Mobile World Live spoke to Carla Echevarria, design lead for Google Assistant, about how bias can creep into AI systems, why that matters and how to combat the problem.

Why is it so important to be conscious of bias in a world which is increasingly driven by algorithms? How can bias reinforce existing social inequality?
Algorithms operate invisibly in nearly every aspect of our lives, and determine which books or movies are recommended to us, or which friends we should connect with on social media, but also have impact on far more critical things, such as the ability to get a job, a mortgage, a credit card.

When bias enters those algorithms, the result is that the scales are tipped in the favour of one group of people, to the detriment of other groups. Because bias tends to be a reflection of existing inequalities, it tends to perpetuate those inequalities.

Can you share an example or two of how bias can creep in and show up in an algorithm?
Amazon recently discontinued use of a candidate recruiting system after it was discovered that it had a bias against female candidates. The algorithm had been trained on historical data from applicants to Amazon over the past decade, who had been predominantly white males.

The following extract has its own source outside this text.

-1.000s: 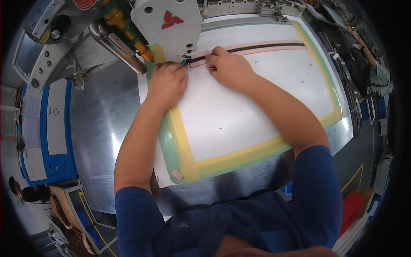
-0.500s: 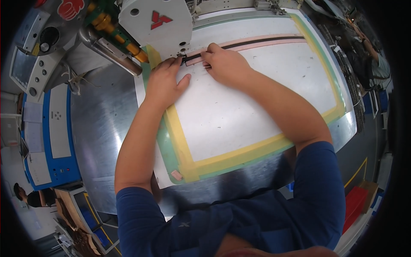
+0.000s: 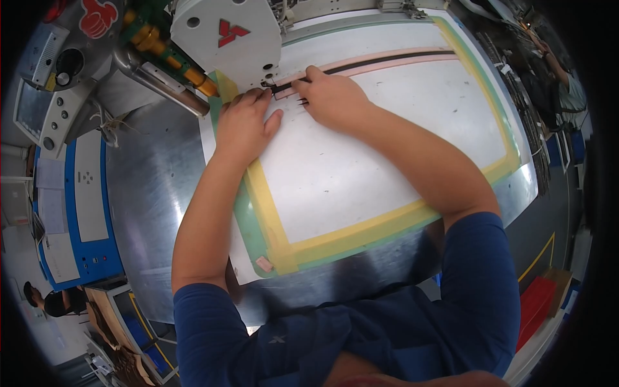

An algorithm widely used by judges in the US to determine the likelihood of criminal recidivism was found to be biased against African Americans. This resulted in longer detention times for that group.

Do we know how widespread of a problem this is?
As every aspect of our lives is now determined to some degree by algorithms, affecting everything from our shopping habits to our job opportunities to our potential mates, the problem is as widespread as it can possibly be.

What can be done to combat bias in AI systems and ensure they behave in an ethical way? How do you detect and mitigate such things? Are there any steps the technology industry more broadly can take to help address the problem?
As a user experience designer, my approach is to enable the end user to train the algorithms directly. If we leave the training of machine learning systems to a small group of engineers and technologists, then their biases will inevitably be reflected in those systems. But if we enable all users of these sytems to have input, to reject and correct the output of a system when it does not reflect their own experience, we will build systems that are reflective of all users, not just a few.

This article was originally due to appear in the MWC20 Barcelona Show Daily newspapers as part of our conference speaker coverage. Due to the cancellation of the event we are instead publishing them online.